Les remparts visibles de Cordes, site à amphores de Prat-Boyer, carrière calcaire de Corrompis
Un nouvel élan pour les comtes de Toulouse
Bien des questions subsistent sur la naissance de la ville de Cordes. Rien est aussi limpide que le veut la légende. Derrière les mots se cache un scénario complexe et discuté (1)
En résumé, la charte des coutumes de Cordes en 1222 sous le jeune Raymond VII, comte de Toulouse, n’est en aucune sorte la preuve de l’inexistence d’un habitat préalable. Elle n’est pas une charte de « fondation » à proprement parler. Elle montre surtout le souci des comtes de Toulouse de développer un habitat jusque-là très réduit (2) pour en faire un chef-lieu militaire et administratif.
La charte, tant commentée, montre aussi au détour d’une phrase, le souci d’accueillir des populations en manque de sécurité. Notamment celles de Saint-Marcel. Une chose est indubitable au moins : il s’agit, pour les comtes de Toulouse, de réorganiser un territoire meurtri par la croisade des Albigeois mais aussi de faire de Cordes une place commerciale. Et ce, à leur plus grand profit bien sûr.1
Une œuvre de longue haleine
Le premier réseau de rempart peut-il aider à y voir plus clair dans les intentions des comtes et de leur successeurs, peut-il même nous éclairer sur le Cordes des origines ?

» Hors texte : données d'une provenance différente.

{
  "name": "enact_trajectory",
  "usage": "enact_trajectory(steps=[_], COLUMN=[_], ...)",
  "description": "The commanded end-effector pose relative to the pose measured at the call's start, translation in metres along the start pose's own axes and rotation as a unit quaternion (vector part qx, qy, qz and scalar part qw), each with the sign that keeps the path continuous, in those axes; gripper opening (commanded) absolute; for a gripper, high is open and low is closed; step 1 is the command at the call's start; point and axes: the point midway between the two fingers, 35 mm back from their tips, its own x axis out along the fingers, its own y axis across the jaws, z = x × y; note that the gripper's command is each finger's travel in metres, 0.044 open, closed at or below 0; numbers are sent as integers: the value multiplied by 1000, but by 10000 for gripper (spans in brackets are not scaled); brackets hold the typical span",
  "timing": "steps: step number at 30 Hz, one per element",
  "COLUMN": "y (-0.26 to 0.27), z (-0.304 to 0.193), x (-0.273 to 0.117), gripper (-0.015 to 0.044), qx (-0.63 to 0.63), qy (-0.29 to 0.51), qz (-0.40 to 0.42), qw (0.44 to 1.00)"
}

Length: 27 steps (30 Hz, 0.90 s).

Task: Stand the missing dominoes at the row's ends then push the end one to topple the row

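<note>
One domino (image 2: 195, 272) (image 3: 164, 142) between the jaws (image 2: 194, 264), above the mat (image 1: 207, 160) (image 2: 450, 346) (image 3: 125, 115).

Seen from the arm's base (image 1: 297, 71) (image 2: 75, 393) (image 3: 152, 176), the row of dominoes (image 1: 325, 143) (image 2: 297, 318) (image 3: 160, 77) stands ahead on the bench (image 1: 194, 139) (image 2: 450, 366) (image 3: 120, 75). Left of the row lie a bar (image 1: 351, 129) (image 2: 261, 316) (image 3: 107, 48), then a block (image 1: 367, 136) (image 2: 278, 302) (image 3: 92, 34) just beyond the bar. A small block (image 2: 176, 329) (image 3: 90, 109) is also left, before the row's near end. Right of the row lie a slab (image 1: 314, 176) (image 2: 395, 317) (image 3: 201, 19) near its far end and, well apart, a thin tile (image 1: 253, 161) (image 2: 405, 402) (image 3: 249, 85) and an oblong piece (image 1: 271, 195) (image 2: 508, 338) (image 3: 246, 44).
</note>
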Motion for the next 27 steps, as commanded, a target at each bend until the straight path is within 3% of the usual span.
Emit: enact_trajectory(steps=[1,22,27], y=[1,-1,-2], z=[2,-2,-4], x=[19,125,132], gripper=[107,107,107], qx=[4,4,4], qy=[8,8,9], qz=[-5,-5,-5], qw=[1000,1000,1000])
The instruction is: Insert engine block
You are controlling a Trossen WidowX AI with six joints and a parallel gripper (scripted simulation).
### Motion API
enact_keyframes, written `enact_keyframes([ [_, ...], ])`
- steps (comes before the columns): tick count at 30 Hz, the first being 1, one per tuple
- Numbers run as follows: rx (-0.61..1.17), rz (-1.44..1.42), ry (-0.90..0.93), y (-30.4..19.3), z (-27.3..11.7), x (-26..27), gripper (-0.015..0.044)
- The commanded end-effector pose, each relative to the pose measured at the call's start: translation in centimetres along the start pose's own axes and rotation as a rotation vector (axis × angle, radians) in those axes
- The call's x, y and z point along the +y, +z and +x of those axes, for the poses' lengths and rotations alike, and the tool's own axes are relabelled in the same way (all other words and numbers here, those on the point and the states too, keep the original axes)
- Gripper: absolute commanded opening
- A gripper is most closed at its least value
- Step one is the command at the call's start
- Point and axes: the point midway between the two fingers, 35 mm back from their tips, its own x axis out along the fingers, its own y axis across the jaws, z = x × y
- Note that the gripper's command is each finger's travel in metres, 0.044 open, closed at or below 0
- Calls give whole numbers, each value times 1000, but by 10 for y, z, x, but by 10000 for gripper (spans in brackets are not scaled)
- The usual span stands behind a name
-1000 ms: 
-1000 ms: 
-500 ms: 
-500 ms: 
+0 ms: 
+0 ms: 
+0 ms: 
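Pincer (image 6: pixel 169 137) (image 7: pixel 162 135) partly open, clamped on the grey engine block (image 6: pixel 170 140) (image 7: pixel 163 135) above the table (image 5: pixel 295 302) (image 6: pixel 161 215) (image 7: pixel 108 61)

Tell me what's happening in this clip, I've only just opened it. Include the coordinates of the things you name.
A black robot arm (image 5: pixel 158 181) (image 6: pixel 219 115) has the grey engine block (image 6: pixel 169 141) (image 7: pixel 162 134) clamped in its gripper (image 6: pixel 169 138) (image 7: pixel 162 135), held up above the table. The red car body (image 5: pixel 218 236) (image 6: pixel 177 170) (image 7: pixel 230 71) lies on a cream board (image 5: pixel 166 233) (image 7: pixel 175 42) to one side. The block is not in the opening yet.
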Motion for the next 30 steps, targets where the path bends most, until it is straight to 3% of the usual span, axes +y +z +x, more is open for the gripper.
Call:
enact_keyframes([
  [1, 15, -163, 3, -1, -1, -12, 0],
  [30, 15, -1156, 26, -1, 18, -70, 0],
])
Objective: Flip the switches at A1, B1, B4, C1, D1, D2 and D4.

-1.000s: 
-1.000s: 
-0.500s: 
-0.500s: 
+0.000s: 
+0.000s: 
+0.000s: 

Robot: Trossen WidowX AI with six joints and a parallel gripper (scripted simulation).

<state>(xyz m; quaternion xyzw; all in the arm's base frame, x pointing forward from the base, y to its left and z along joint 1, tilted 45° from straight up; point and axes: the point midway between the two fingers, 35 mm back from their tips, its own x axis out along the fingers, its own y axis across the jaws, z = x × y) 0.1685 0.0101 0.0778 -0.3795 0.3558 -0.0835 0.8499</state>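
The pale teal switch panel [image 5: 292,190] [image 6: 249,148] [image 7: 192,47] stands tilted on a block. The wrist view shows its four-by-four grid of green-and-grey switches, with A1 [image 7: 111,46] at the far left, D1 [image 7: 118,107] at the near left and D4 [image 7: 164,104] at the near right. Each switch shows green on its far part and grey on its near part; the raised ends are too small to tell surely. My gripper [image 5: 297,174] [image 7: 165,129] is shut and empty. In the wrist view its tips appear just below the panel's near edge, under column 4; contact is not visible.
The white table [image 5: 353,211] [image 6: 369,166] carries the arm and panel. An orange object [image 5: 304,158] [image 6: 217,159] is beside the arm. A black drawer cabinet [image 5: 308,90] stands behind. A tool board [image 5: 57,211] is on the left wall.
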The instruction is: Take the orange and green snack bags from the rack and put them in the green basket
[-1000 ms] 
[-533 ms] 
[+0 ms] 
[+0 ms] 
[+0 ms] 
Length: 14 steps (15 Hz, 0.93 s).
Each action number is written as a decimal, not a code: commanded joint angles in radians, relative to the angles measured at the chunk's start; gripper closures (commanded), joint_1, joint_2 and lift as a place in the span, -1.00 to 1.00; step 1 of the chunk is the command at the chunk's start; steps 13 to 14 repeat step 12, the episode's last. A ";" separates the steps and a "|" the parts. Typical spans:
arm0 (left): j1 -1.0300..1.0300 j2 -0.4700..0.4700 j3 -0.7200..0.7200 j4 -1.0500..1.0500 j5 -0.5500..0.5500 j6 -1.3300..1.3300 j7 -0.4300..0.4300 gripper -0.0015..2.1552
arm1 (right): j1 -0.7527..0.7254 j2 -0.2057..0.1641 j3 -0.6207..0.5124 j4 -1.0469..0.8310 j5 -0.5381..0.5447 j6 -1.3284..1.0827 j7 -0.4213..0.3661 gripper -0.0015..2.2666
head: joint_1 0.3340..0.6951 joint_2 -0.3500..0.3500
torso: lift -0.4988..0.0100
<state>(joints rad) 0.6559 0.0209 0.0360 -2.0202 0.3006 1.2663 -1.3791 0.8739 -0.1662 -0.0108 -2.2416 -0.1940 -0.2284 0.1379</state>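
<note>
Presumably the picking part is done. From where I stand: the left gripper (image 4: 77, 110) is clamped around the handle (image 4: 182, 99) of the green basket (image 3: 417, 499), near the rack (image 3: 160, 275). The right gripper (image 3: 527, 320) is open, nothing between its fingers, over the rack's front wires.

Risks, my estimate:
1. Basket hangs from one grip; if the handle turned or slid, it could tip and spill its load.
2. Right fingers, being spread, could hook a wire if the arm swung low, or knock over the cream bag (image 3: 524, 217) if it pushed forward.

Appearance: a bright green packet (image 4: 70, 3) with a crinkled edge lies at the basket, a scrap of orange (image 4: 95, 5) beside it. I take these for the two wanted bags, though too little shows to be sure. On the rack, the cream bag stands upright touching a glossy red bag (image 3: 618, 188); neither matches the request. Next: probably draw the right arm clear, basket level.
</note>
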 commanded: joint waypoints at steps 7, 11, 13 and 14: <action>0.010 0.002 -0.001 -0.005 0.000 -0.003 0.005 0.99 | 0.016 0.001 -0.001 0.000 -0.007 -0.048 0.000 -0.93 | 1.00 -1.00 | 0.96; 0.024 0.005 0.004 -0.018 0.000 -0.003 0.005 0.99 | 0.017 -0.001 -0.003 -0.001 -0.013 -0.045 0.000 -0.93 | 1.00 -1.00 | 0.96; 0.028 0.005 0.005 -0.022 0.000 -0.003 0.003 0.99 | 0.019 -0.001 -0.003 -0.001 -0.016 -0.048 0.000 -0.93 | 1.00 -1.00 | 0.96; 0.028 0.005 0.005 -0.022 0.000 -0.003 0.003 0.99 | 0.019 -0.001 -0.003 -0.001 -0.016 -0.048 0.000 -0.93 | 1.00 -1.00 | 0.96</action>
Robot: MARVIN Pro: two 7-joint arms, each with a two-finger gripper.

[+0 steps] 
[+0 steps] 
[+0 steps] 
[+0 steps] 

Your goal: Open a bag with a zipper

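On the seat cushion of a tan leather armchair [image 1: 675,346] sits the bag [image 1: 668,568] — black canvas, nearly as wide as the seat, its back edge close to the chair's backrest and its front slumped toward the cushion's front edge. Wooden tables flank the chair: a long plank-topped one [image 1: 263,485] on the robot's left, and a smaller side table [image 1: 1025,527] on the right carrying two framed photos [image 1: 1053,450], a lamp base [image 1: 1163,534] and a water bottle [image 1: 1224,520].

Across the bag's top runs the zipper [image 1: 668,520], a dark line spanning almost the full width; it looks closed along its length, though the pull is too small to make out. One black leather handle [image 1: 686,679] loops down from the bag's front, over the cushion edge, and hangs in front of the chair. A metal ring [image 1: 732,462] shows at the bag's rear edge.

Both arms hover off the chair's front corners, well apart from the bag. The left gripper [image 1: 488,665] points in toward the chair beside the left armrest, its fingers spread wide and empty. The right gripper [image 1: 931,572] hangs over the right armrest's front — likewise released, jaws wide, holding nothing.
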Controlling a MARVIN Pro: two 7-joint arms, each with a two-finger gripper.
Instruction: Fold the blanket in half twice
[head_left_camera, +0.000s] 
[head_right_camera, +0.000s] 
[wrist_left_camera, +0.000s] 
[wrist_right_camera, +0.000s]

Accueilli par Alain Manuel, nous sommes conduits dans le musée Portal afin d’apprécier l‘épaisseur du premier rempart. Celui-ci va justement nous servir de fil conducteur pour l’après-midi.
Notre hôte doute de sa réalisation en sept ans comme il est coutume de le lire ici et là. Le chantier s’étale dans le temps du début jusqu’au deuxième tiers du XIIIe siècle probablement. Beaucoup d’indices convergent en ce sens (3).
Les travaux s’inscrivent dans le contexte de la reprise en main de la région par Sicard Alaman et, surtout, par l’arrivée d’Alphonse de Poitiers, frère de saint Louis et comte de Toulouse jusqu’en 1271 (4).
Après le XIIIe siècle, d‘autres remparts viendront ceinturer la ville. Au gré des crises et des périodes fastes, ils marqueront soit des extensions, soit des replis.
Sites à surveiller : un passage sous la rue Saint-Grégoire. Une ouverture bouchée dans le talus du chemin du Coustou. Un accès à des caves ? La « grotte » et l’abri sous roche de Cordes.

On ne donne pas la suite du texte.